Sementara itu, Daus yang semakin giat bekerja paruh waktu mulai mengalami kendala di keluarganya sendiri. Orang tuanya tidak tahu jika pekerjaan sampingannya kadang membuatnya pulang lebih malam dari biasanya. Suatu malam, ia dimarahi oleh ayahnya karena pulang terlambat.
“Daus, kamu ini sekolah atau kerja? Mau jadi apa kamu kalau nilai kamu terus turun?” suara ayahnya membelah kesunyian malam. Daus menunduk, tidak ingin mengadu bahwa pekerjaan ini ia lakukan demi membantu keluarga.
Malam itu, ia mencurahkan isi hatinya pada Rasya dan Agil di grup WhatsApp mereka.
“Kalian tahu nggak, gue hampir putus asa. Orang tua nggak ngerti kenapa gue kerja. Mereka cuma lihat nilai gue turun,” curhat Daus.
Agil mencoba menguatkan, “Gue ngerti rasanya. Mungkin sekarang mereka belum paham, tapi suatu hari nanti mereka pasti mengerti.”
Di sisi lain, Rasya tetap memberikan dukungan dan solusi-solusi praktis, seperti selalu dia lakukan. “Yang penting kita masih punya tekad dan niat baik. Mungkin lo bisa mulai atur waktu kerja dan belajar lebih ketat lagi, Daus. Biar sekolah tetap jalan, tapi lo juga bisa bantu keluarga.”
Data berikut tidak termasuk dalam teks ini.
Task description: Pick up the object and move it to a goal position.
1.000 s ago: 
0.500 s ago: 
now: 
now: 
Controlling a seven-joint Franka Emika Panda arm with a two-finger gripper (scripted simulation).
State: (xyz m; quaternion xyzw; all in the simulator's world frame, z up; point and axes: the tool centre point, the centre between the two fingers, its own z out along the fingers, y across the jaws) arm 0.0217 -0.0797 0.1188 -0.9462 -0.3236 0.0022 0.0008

Lambat laun, perjuangan mereka membuahkan hasil. Mereka mulai terampil membuat catatan keuangan yang rapi, mereka benar-benar sudah ‘melek uang’. Tak hanya untuk pengeluaran harian, kini mereka juga punya catatan bulanan, bahkan mereka kini berani bermimpi tentang masa depan tentang usaha kecil yang ingin mereka bangun bersama.
Seorang bapak memberi permainan kecil kepada ank kcil itu…
Mereka mulai belajar menghargai uang saku dari orang tua, uang yang sebelumnya dianggap enteng.